- TO DO: Each line that includes "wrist" must be copied from the records.

========================

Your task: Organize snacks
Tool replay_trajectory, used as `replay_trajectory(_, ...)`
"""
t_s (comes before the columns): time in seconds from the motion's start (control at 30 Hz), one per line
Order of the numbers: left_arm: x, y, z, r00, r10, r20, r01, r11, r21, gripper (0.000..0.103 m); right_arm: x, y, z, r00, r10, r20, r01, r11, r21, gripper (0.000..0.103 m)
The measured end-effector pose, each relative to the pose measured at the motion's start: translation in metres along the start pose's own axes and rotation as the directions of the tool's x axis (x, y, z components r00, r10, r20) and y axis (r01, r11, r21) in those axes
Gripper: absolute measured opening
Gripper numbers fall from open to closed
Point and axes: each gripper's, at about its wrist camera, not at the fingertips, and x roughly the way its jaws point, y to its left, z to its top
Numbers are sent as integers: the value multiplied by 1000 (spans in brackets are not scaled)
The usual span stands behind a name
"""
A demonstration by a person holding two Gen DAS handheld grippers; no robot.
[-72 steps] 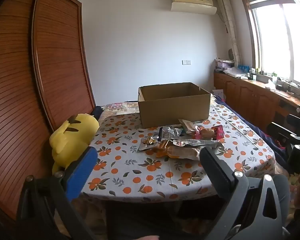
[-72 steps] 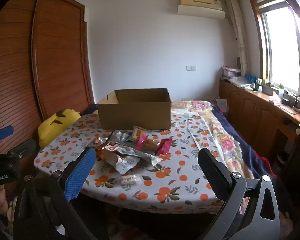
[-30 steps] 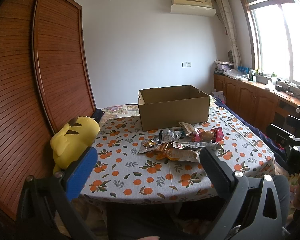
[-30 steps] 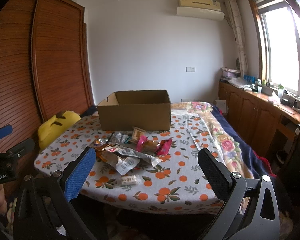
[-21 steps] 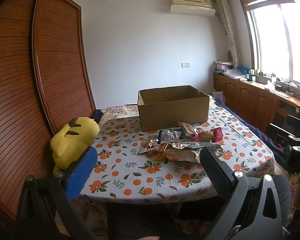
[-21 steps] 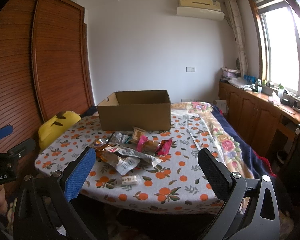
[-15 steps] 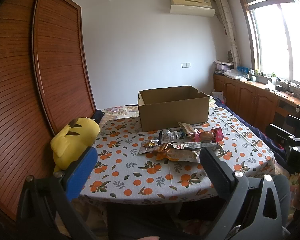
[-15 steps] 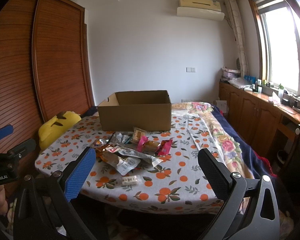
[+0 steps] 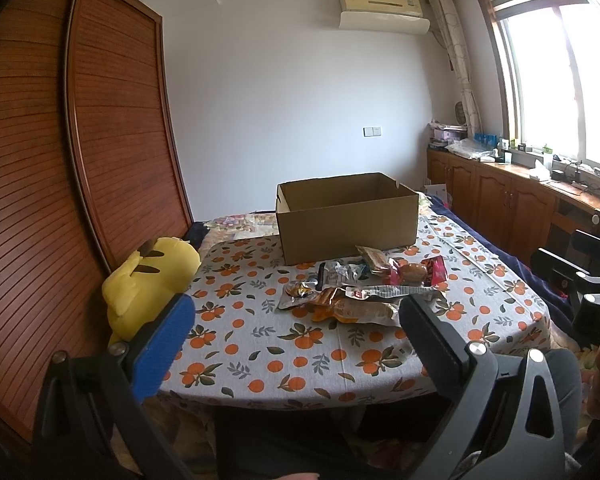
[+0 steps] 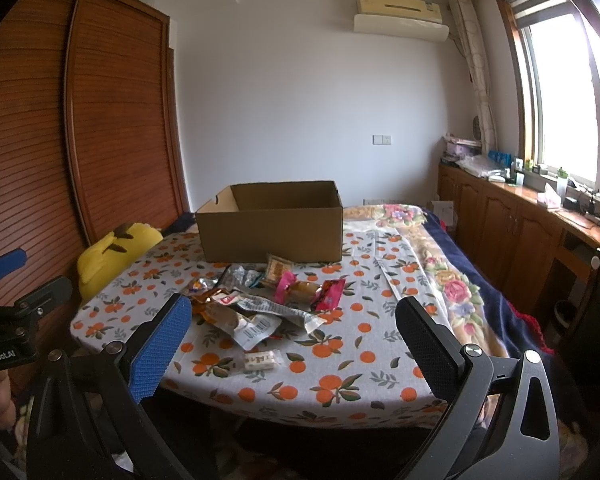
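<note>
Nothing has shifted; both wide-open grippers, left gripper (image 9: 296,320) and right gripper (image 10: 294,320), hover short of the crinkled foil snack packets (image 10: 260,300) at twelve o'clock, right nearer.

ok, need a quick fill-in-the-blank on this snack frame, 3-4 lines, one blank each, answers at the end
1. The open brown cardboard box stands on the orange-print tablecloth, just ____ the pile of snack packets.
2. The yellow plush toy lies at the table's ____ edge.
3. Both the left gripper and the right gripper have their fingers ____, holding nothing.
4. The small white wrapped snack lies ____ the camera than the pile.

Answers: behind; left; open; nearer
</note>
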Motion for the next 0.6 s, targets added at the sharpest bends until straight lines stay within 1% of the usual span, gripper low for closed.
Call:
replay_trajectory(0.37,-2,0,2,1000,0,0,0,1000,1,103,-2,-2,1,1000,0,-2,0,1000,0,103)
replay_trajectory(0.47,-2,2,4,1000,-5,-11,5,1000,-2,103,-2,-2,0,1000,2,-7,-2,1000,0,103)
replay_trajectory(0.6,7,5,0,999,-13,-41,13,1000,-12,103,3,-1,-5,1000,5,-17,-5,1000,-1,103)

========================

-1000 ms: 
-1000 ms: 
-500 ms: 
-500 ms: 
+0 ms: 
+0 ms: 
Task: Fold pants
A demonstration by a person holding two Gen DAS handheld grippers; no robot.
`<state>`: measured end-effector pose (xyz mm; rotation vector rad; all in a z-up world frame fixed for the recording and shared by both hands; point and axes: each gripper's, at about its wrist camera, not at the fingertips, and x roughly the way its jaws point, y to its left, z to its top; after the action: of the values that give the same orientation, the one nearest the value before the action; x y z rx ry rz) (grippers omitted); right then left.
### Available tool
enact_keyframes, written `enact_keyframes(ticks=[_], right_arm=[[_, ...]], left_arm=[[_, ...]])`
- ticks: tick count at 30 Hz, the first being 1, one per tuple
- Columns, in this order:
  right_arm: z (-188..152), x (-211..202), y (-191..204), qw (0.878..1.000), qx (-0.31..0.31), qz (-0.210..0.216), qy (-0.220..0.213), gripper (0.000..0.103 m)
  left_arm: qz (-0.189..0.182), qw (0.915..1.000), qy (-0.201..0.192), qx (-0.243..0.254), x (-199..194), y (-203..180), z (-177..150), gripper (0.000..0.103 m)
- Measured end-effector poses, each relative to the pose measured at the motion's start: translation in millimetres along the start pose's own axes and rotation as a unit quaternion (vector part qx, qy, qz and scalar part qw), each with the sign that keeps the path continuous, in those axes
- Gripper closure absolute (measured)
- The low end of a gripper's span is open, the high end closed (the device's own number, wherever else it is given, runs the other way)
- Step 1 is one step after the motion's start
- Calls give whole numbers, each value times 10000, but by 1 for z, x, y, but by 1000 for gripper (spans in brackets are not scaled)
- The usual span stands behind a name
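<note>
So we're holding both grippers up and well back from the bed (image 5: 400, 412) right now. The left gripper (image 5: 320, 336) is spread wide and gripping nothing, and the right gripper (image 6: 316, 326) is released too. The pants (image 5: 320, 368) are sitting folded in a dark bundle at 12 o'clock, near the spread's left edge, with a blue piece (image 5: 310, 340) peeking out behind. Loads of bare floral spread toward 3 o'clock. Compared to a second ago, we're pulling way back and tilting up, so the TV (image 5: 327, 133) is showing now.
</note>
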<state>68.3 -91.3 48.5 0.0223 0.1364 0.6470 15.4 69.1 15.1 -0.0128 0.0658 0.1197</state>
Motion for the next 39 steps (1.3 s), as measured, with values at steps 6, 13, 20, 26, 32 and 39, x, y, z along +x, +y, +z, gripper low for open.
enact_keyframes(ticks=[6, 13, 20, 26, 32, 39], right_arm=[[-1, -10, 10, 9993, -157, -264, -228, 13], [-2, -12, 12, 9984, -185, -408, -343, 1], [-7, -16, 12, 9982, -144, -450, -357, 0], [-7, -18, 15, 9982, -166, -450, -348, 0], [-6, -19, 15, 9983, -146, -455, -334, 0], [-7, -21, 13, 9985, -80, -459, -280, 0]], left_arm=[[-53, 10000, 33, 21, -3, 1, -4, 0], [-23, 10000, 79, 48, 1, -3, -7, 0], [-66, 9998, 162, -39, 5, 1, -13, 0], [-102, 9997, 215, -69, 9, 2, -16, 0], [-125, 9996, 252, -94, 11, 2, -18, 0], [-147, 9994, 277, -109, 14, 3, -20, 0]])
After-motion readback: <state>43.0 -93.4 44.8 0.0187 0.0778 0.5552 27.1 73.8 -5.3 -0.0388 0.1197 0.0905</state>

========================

- WRITTEN ANSWER:
Point and axes: each gripper's, at about its wrist camera, not at the fingertips, and x roughly the way its jaws point, y to its left, z to its top
`<state>`: measured end-effector pose (xyz mm; rotation vector rad; all in a z-up world frame fixed for the recording and shared by both hands; point and axes: each gripper's, at about its wrist camera, not at the fingertips, and x roughly the way its jaws point, y to its left, z to its top; after the action: of the values that give the same orientation, the one nearest the value before the action; x y z rx ry rz) (grippers omitted); right then left.

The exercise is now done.